What this task involves
Leave the pictures out. Retype exactly the lines below from the one containing "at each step" through the one containing "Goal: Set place", and no others.

Records shown
········
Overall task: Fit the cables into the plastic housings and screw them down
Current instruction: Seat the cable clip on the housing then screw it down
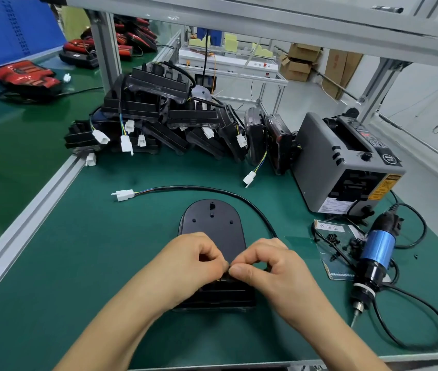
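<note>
A black plastic housing point(213, 226) lies flat on the green mat in front of me, rounded end away. A black cable point(212, 190) arcs from its right side round to a white connector point(124, 195) at the left. My left hand point(185, 266) and my right hand point(268, 266) meet over the housing's near half. Both have curled fingers, and thumb and fingertips pinch a small black part of the cable fitting where they meet. The spot under the fingers is hidden.
A pile of black housings with white plugs point(159, 121) fills the back of the mat. A grey tape dispenser point(346, 162) stands at the right. A blue electric screwdriver point(375, 253) lies beside black screws on a card point(338, 245). An aluminium rail point(25, 220) borders the left.
</note>
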### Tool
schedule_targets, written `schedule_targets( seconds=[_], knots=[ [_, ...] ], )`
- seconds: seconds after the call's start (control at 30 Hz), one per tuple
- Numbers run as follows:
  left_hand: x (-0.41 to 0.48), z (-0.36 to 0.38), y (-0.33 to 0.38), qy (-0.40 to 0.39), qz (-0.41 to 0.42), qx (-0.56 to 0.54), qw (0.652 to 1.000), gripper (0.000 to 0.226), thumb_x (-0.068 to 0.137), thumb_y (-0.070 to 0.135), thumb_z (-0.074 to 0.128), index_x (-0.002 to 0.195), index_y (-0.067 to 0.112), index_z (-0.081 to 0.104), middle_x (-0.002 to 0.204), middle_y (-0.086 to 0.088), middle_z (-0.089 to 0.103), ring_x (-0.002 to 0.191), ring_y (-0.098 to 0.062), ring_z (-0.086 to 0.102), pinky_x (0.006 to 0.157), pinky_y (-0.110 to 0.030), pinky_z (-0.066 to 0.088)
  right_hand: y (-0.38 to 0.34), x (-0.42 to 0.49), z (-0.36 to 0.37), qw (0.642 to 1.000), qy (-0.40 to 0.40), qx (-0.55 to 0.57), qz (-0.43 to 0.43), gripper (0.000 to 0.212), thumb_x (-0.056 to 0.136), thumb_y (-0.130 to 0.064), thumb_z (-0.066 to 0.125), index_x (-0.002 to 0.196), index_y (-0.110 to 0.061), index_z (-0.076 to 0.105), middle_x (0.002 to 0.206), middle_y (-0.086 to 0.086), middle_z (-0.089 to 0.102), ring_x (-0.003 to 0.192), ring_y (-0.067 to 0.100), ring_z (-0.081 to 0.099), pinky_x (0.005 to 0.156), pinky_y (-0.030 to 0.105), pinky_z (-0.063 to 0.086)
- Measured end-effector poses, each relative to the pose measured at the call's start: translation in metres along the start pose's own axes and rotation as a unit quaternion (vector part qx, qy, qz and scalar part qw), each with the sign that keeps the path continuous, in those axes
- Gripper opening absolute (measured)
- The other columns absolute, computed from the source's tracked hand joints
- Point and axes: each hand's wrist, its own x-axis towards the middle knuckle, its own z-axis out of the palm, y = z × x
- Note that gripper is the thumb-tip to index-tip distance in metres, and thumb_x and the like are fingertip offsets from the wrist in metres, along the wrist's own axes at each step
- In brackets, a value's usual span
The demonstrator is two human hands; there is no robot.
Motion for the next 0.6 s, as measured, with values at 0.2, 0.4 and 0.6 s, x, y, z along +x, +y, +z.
schedule_targets(
  seconds=[0.2, 0.4, 0.6],
  knots=[
    [-0.001, 0.002, -0.005, 0.007, 0.022, 0.021, 1.0, 0.014, 0.081, 0.027, 0.061, 0.068, 0.022, 0.063, 0.085, 0.01, 0.058, 0.083, -0.004, 0.056, 0.079, -0.024, 0.046, -0.007, 0.007, -0.003, 0.999, -0.03, -0.028, 0.027, 0.025, 0.073, -0.029, 0.079, 0.058, -0.04, 0.062, 0.076, -0.013, 0.064, 0.088, -0.001, 0.051, 0.074, 0.01, 0.034],
    [-0.002, 0.004, -0.006, 0.021, 0.047, 0.056, 0.997, 0.014, 0.083, 0.028, 0.056, 0.069, 0.027, 0.055, 0.085, 0.013, 0.055, 0.094, 0.0, 0.046, 0.08, -0.021, 0.04, -0.017, 0.015, -0.009, 0.994, -0.085, -0.01, 0.073, 0.018, 0.073, -0.028, 0.079, 0.062, -0.027, 0.064, 0.066, -0.011, 0.065, 0.056, -0.005, 0.051, 0.056, 0.009, 0.038],
    [-0.003, 0.006, -0.005, 0.04, 0.062, 0.089, 0.993, 0.011, 0.078, 0.037, 0.051, 0.069, 0.031, 0.053, 0.086, 0.014, 0.055, 0.094, 0.003, 0.042, 0.077, -0.016, 0.036, -0.017, 0.015, -0.011, 0.991, -0.105, -0.001, 0.084, 0.015, 0.075, -0.028, 0.078, 0.067, -0.022, 0.067, 0.065, -0.008, 0.061, 0.046, -0.003, 0.042, 0.05, 0.01, 0.034]
  ],
)
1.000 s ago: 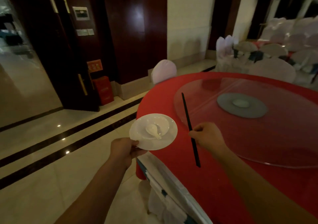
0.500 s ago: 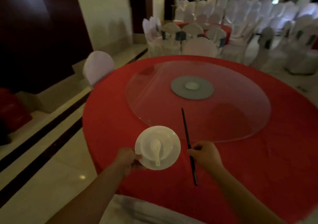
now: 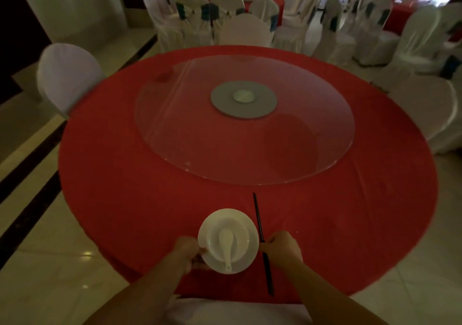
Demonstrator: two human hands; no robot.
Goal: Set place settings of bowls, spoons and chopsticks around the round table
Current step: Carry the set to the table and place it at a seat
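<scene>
A white plate (image 3: 246,262) carries a white bowl (image 3: 240,239) with a white spoon (image 3: 227,248) lying in it. My left hand (image 3: 186,253) grips the plate's left rim, low over the near edge of the round table (image 3: 125,187) with its red cloth. My right hand (image 3: 282,248) holds dark chopsticks (image 3: 260,229) just right of the plate, tips pointing toward the table's middle. I cannot tell whether the plate touches the cloth.
A glass turntable (image 3: 175,135) with a grey hub (image 3: 243,98) fills the table's centre. White-covered chairs stand at the left (image 3: 66,75), far side (image 3: 246,31), right (image 3: 430,105) and directly below me (image 3: 237,311). More chairs and red tables stand behind.
The view has swung from the table's left side to face it squarely. Both hands have come down toward the near edge with the plate and the chopsticks.
</scene>
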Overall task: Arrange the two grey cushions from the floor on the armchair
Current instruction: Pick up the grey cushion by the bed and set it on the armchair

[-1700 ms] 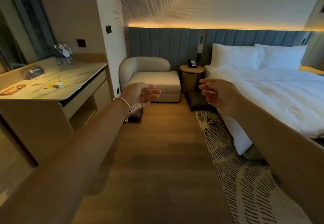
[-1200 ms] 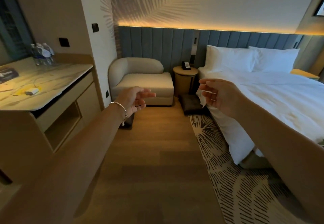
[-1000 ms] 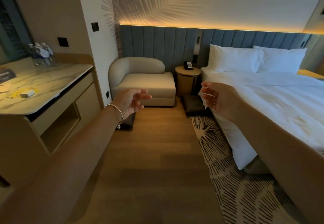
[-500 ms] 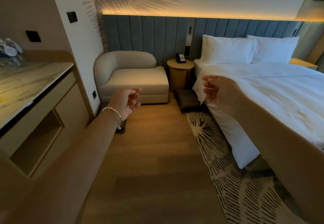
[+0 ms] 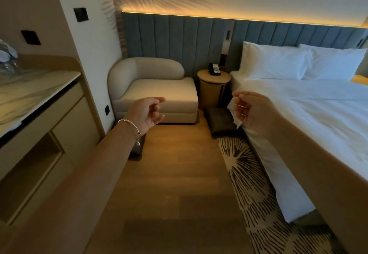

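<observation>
A dark grey square fabric cushion (image 5: 220, 120) lies flat on the wood floor at centre frame, between the round wooden bedside table (image 5: 214, 86) and the white bed (image 5: 318, 114), just below the right hand (image 5: 253, 112). A second grey cushion (image 5: 137, 148) sits largely hidden under the left wrist. Both hands, the left hand (image 5: 146, 114) included, hang empty, fingers loosely curled. The cream upholstered armchair (image 5: 157, 92) stands bare beyond.
</observation>
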A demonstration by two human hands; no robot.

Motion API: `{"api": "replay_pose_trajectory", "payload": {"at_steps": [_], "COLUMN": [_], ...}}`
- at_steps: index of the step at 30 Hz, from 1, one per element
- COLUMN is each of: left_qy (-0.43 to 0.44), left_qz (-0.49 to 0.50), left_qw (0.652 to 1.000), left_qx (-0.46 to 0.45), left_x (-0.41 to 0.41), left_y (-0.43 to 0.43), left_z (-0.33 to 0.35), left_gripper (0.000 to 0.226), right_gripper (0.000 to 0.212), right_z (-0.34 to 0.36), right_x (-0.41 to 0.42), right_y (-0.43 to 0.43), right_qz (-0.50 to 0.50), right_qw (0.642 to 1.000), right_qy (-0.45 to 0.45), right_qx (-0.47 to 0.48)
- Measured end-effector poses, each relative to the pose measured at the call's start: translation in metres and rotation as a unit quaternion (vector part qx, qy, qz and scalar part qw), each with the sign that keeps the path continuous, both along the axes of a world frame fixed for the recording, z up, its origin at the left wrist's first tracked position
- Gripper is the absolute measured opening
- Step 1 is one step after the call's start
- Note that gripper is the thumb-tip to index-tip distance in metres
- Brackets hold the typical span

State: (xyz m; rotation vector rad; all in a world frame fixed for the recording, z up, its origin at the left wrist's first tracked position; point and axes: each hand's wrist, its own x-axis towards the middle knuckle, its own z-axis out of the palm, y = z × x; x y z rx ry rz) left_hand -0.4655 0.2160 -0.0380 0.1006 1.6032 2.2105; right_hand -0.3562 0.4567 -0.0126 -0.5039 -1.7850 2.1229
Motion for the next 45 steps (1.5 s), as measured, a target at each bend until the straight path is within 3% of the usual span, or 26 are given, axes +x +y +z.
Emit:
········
Written solution
- Note that gripper is the thumb-tip to index-tip distance in metres, and thumb_x and the like are fingertip offsets from the wrist in metres, along the wrist's own axes at each step
- In brackets, a value's usual span
The demonstrator is two human hands; there is no robot.
Motion for the next 0.6 s, as measured, with values at 0.2, 0.4 and 0.6 s, x, y, z along +x, +y, +z.
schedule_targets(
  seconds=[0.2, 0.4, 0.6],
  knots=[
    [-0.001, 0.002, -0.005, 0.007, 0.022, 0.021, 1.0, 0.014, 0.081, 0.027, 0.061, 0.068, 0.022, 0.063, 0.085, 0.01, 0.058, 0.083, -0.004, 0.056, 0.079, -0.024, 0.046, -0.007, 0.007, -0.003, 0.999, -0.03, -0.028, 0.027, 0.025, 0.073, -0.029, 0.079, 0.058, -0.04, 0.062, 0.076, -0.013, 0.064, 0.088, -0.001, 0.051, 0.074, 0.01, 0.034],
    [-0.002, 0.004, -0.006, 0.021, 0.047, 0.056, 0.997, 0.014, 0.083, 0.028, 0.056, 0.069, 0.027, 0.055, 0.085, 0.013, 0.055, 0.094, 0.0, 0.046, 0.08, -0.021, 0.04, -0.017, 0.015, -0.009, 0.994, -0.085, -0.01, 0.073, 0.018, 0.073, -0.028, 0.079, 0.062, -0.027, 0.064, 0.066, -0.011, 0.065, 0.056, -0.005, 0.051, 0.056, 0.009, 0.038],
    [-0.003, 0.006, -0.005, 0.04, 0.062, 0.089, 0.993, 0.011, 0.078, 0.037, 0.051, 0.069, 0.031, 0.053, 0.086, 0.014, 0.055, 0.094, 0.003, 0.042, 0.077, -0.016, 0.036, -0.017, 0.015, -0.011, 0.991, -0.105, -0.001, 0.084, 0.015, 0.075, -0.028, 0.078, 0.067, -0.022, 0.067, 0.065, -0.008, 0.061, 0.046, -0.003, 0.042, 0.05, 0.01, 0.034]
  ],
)
1.000 s ago: 
0.500 s ago: 
now: 
Demonstrator: two human hands; no robot.
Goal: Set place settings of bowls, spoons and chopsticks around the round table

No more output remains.